Sous la pluie fine – Appunti di viaggio

Parigi, 4 maggio 2026

Le Ninfee di Monet al Museo dell’Orangerie

Scende una pioggia sottile su Parigi, con la costanza che può avere il maltempo in primavera, quando la stagione sembra ancora indecisa se retrocedere verso l’inverno o aprirsi infine all’estate. La cantava Manu Chao, anni fa, la pioggia di Parigi, riferendola però all’autunno. Sous la pluie fine, l’automne est las, cantava, e sa un po’ di autunno, questa pioggia che ci accompagna mentre nel giardino delle Tuileries attendiamo di entrare al museo dell’Orangerie per vedere le grandi tele delle Ninfee di Monet. All’interno, l’invito alla meditazione segnato sulla porta viene sistematicamente violato dal chiacchiericcio dei visitatori, ma si riesce comunque a osservare lo scorrere della luce del giorno sul frammento di acqua, salici e ninfee dipinto da Monet, il passaggio tra le luci tenui del mattino e la luce intensa del mezzogiorno, quindi il progressivo svanire serale fino all’oscurità.
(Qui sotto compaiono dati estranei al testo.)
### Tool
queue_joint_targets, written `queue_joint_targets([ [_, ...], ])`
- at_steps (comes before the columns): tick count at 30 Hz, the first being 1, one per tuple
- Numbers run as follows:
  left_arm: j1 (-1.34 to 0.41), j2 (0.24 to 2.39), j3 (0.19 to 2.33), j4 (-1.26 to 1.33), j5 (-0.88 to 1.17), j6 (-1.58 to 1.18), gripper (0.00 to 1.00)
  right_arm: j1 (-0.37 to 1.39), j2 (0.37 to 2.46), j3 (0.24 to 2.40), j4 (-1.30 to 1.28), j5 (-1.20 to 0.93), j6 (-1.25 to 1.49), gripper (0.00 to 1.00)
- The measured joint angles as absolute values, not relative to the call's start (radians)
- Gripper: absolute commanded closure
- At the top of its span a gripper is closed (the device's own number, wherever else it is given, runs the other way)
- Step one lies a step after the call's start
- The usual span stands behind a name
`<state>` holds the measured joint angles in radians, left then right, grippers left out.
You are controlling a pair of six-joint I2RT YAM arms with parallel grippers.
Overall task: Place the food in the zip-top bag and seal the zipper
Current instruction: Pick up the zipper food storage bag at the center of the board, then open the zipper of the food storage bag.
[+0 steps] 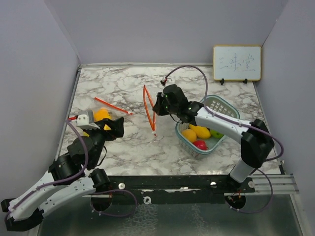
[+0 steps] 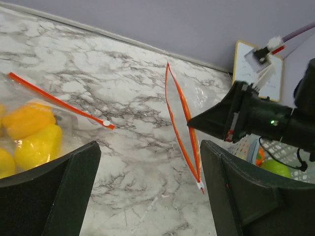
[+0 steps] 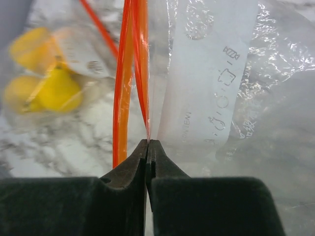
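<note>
Two clear zip-top bags with orange zippers are on the marble table. One bag [image 1: 112, 105] lies at the left with yellow and orange fruits [image 1: 102, 115] in it; the left wrist view shows them too [image 2: 30, 132]. My right gripper [image 1: 157, 104] is shut on the edge of the second bag [image 1: 148, 109] and holds it upright, its zipper [image 3: 129, 73] parted. More fruits, orange [image 1: 189, 134], yellow [image 1: 202, 132], green [image 1: 216, 133] and red [image 1: 200, 144], lie in the teal basket [image 1: 222, 105]. My left gripper [image 1: 111, 129] is open and empty between the two bags.
A small whiteboard [image 1: 236, 63] stands at the back right against the wall. Purple walls close in the table on three sides. The right arm's cable [image 1: 189, 69] loops above the held bag.
</note>
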<state>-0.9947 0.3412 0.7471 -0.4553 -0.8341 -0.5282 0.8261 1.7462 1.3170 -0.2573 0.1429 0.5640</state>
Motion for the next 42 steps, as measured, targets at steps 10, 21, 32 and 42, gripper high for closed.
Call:
queue_joint_targets([
  [10,-0.995,0.443,0.665,-0.341,-0.686,-0.647,0.22,0.849,1.427,1.136,-0.039,-0.107,0.564,0.98],
  [21,-0.995,0.535,0.632,-0.163,-0.586,-0.73,0.26,0.92,1.351,1.086,-0.014,-0.133,0.572,0.98],
  [32,-0.995,0.577,0.607,-0.12,-0.565,-0.774,0.45,0.962,1.303,1.073,-0.022,-0.116,0.572,0.98],
  [42,-0.995,0.587,0.559,-0.113,-0.571,-0.783,0.9,0.963,1.236,1.068,-0.043,-0.096,0.571,0.98],
])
Passo per due volte nelle due sale, cercando di immaginare per ogni quadro il momento del giorno e recuperando nella memoria immagini che sanno di estate, delle variazioni della luce sul mare, di calore, in questo autunno precoce parigino. Le ombre della luce sull’acqua sono forse ciò che più mi manca delle estati dell’infanzia. Si poteva rimanere lì a guardare il riflesso mutare mentre il cielo si apriva al mezzogiorno e poi si chiudeva nell’imbrunire e non c’era direzione da dare alla vita o alla giornata, solo guardare, muoversi, rimanere là e l’estate era un presente che non sarebbe mai finito. Ripenso a come, in adolescenza, ritrovai quella sensazione nelle immagini d’infanzia senza tempo della Combray di Proust, nel primo libro della Recherche. Il tempo immobile è scrutare i riflessi sull’acqua e in queste sale, mentre una coppia di giapponesi in abito tradizionale si fotografa davanti a un quadro, osservo come allora il variare delle luci sul ruscello di Giverny, studiate anno dopo anno, stagione dopo stagione da Monet.
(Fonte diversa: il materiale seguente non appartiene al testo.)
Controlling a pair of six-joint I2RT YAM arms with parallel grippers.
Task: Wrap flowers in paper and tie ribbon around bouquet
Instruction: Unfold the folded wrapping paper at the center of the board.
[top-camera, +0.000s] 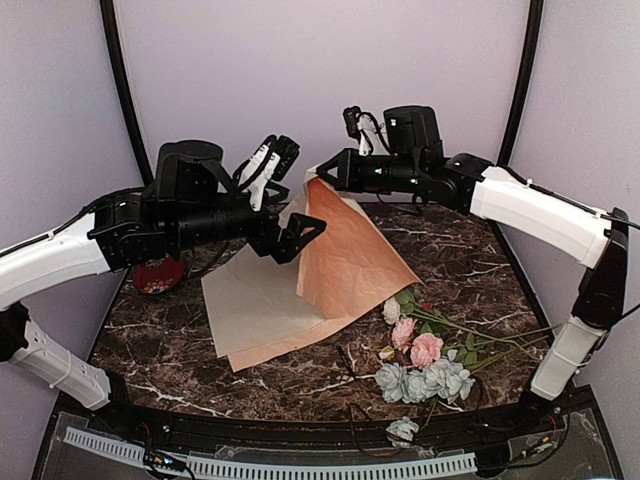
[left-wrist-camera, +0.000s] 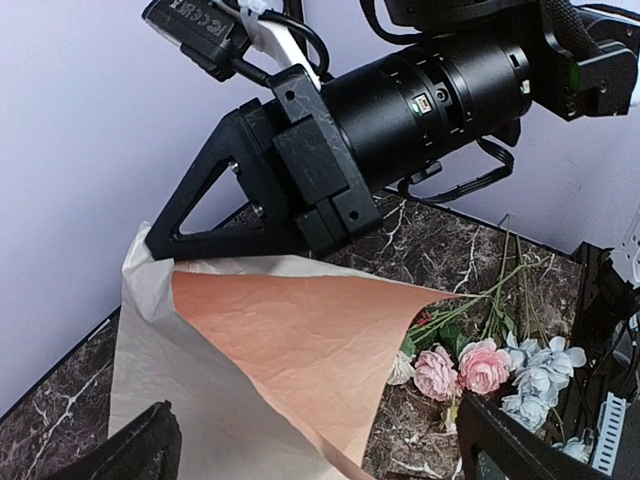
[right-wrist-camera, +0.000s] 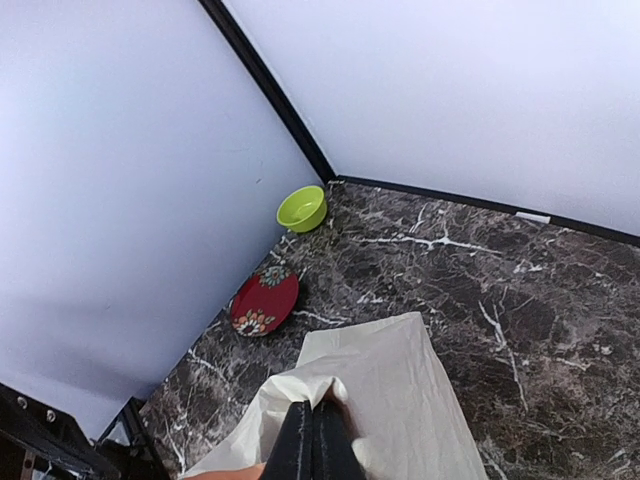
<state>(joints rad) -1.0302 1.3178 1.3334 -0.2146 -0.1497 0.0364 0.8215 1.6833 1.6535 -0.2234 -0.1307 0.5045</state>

Ancora le Ninfee, rappresentate in un altro momento del giorno

Sous la pluie fine l’automne est las e il pomeriggio si trascina quasi stanco per le strade dell’Île de la Cité, tra Notre-Dame e il Quai des Orfèvres raccontato da Simenon. La chiesa ristrutturata dopo l’incendio ha un candore quasi irreale e non ha più l’imponenza minacciosa che mi colpì quando, da bambino, ci entrai per la prima volta. Sulla metro, un chitarrista suona Bella Ciao mentre due ragazze vicino al vetro leggono. Si vedono molte persone, prevalentemente donne, intente a leggere sulla metro parigina, abitudine del tutto assente sulla tramvia fiorentina, e mi chiedo se ci siano delle tratte maggiormente attraversate dalle lettrici. Mi riprometto di controllare se Augé abbia affrontato il tema nell’Etnologo sul metrò.

L’interno di Notre-Dame

È stata una giornata di pioggia, di luce, di frammenti raccolti tra le vecchie case intorno a Notre-Dame e giù nel metro. È stata una giornata di osservazione del tempo, che passa e che porta con sé variazioni atmosferiche dell’umore, legate a una breccia tra le nuvole o a una canzone ascoltata casualmente. Le acque della Senna sono inquiete. Domani, forse, questo autunno stanco lascerà il posto alla primavera.